We’re conscious of the risks that our pets could pose to wildlife. Our cat isn’t allowed to wander freely outside (yes…cat on a harness!). The areas in which our dogs are walked are pretty quiet, other than occasional (much quicker) bunnies and birds, and we respect leash-only and prohibited areas.
End of Life Care
Unwanted Pets and Animal Shelters
In addition to being kept securely at home and under control when out and about, our pets are all desexed, registered, and micro-chipped. How absolutely heartbreaking that shelter euthanasia is one of the pet-related environmental impact issues. So very sad. Pets are for life, not just another disposable item in a disposable society.
The Rainbow Bridge
Unfortunately, no matter how much we love our pets, they can’t live forever. Even death, including human death, has it’s own footprint considerations. One of the biggest decisions is burial vs. cremation, both of which have their environmental considerations. When the time comes for our pets, it will be my heavy heart and not the footprint that guides our decisions. For families like our who move often, cremation is often the more suitable personal choice.
Positive Environmental Influences of Life with Pets
Mental and Physical Health
Not having pets simply isn’t a consideration for our family, irrespective of their impact. It is said that “the best therapists have four paws” and I have no doubt that this is true. They help us feel happier, live healthier, socially connect, and other health benefits.
Environmental Benefits of Life with Pets
On the environmental front, personally, we find that their influence on our family footprint probably outweighs their individual environmental pawprints.

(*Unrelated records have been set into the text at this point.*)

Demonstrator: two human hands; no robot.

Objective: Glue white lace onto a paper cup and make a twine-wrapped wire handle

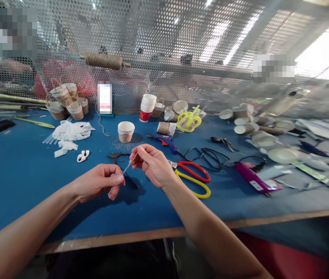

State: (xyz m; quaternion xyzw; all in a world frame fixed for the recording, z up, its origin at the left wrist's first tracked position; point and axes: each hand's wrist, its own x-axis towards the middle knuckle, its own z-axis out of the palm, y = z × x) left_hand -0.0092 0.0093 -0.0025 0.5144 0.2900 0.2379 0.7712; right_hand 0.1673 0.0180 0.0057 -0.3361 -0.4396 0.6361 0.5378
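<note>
A thin, greyish twisted strand (127, 166), wire or cord, runs slantwise between my two hands above the blue table. My left hand (101, 180) pinches its lower end between thumb and fingers. At the upper end, my right hand (152, 163) is closed on it with thumb and forefinger. Partly behind my hands lie dark-jawed pliers (118, 155) with a blue handle. Just beyond stands a white paper cup (126, 130) with twine wrapped around its lower part. Scissors with a red and a yellow handle (197, 182) lie by my right wrist, their blades partly hidden.
A blue glue gun (167, 143) with a black cord lies right of the cup. Stacked cups (148, 106), a twine spool (164, 128) and small twine baskets (62, 100) stand at the back before a perforated metal screen (164, 42). White cloth strips (73, 130) lie left.
</note>
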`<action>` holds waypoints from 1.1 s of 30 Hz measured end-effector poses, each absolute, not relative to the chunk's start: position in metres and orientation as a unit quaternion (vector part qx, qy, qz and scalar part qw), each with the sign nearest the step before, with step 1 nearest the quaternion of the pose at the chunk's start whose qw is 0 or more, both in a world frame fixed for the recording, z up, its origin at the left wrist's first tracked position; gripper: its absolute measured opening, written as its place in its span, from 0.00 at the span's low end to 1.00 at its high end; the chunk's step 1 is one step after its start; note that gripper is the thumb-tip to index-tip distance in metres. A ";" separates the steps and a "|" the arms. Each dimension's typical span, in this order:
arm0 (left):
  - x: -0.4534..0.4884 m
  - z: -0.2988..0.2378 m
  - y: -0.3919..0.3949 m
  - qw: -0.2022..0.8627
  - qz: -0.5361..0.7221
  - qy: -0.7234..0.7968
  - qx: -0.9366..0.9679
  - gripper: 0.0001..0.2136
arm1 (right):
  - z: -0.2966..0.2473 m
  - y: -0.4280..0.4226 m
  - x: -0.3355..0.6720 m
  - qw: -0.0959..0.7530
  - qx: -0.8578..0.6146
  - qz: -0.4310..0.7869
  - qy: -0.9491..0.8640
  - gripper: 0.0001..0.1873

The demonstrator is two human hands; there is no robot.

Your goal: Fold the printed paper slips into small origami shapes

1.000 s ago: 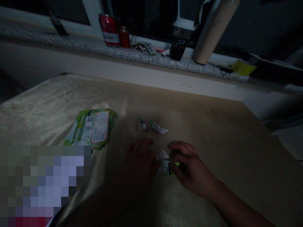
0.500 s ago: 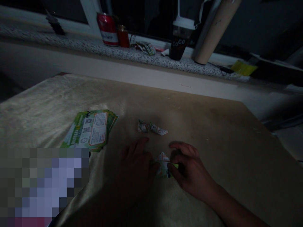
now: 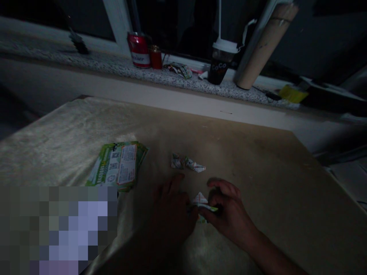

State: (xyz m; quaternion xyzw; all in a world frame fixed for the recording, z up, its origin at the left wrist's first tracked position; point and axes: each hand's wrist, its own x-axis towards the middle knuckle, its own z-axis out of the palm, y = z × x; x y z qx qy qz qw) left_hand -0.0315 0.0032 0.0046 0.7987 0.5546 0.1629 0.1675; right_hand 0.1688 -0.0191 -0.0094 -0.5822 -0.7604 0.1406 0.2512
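Between my two hands is a small printed paper (image 3: 200, 198), folded to a point at its far end, with green and white print. My left hand (image 3: 174, 204) pinches its left side, the thumb near the middle of the sheet. On the right edge, the thumb and index finger of my right hand (image 3: 225, 202) grip a raised green-edged flap. Just beyond my fingers lie two small folded paper pieces, one squarish (image 3: 177, 160) and one longer and pointed (image 3: 195, 165). Left of them is a stack of green printed leaflets (image 3: 117, 164). Dim light hides part of my left fingers.
On the speckled windowsill (image 3: 111, 65) stand a red can (image 3: 138, 51), a small orange-red container (image 3: 155, 57), a dark lidded cup (image 3: 219, 67) and a tall cardboard tube (image 3: 266, 47). A yellow item (image 3: 293, 94) lies at its right. Pixelated blocks cover the lower left.
The near part of the paper has been lifted and folded up toward the far point, and both thumbs have come closer together. The whole view has shifted slightly.
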 end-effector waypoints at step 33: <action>-0.034 0.007 0.008 0.205 0.112 0.564 0.792 0.06 | -0.011 -0.022 0.198 0.275 -0.624 0.182 -0.709 0.05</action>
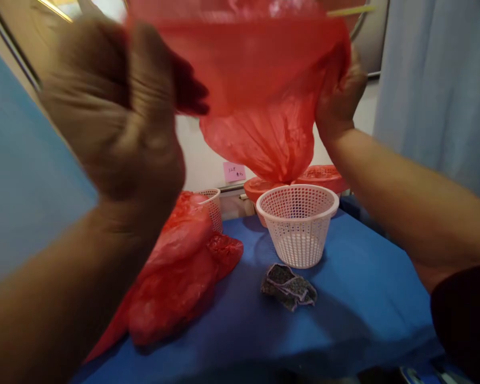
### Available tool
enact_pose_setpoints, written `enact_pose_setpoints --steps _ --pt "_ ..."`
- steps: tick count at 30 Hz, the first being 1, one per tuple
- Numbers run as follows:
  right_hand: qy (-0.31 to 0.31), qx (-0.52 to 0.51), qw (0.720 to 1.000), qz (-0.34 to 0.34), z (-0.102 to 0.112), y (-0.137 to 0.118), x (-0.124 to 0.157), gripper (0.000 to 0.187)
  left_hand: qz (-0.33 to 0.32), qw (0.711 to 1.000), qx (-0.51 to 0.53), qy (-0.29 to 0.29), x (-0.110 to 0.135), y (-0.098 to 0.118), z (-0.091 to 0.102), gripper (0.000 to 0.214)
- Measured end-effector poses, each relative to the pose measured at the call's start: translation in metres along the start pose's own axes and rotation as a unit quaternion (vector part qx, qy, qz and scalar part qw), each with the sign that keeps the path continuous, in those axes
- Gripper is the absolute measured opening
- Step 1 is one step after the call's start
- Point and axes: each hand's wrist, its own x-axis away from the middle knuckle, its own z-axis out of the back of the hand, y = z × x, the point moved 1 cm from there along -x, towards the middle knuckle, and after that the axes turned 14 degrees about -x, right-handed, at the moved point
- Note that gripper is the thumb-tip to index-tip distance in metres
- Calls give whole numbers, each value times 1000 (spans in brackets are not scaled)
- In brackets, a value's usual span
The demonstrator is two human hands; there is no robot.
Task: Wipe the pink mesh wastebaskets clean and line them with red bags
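Observation:
A red plastic bag [260,80] is stretched wide between my raised hands, and its gathered bottom hangs just above a white mesh basket [300,242]. My left hand [116,101] grips the bag's left side, the fingers partly inside it. On the other side my right hand [342,90] is closed around the bag's edge, with some fingers behind the film. The basket stands upright on the blue table cover [368,256]. A crumpled dark grey cloth [288,286] with a pale edge lies in front of the basket.
More red plastic bags [180,282] are heaped at the left of the table. Behind them stands another white basket [213,208]. Red baskets [322,173] sit at the back. A pink note [234,172] is on the wall, and a pale blue curtain [436,90] hangs at right.

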Motion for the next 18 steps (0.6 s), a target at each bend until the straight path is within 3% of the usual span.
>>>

We tend to travel less (especially long haul travel), especially as dog owners. When Tiger and I were on our own, I still travelled extensively for work and personal matters. House-sitting a cat was a fairly easy favour for friends. Dogs require a significantly higher degree of commitment. We tend to hang out at home (or locally), including eating at home. There is also less waste from what we eat. Tidbits are occasionally shared, surpluses made into treats, bones into broth, etc.
We walk and explore outdoor areas (pet-friendly) significantly more than we would without the dogs. Trips to the beach are a fur family favourite, and we often pick up litter as we go. Walkies are a daily must do – no matter what the weather. And on the subject of weather, pets make excellent hot-water bottles on chilly nights. Very energy efficient. Haha!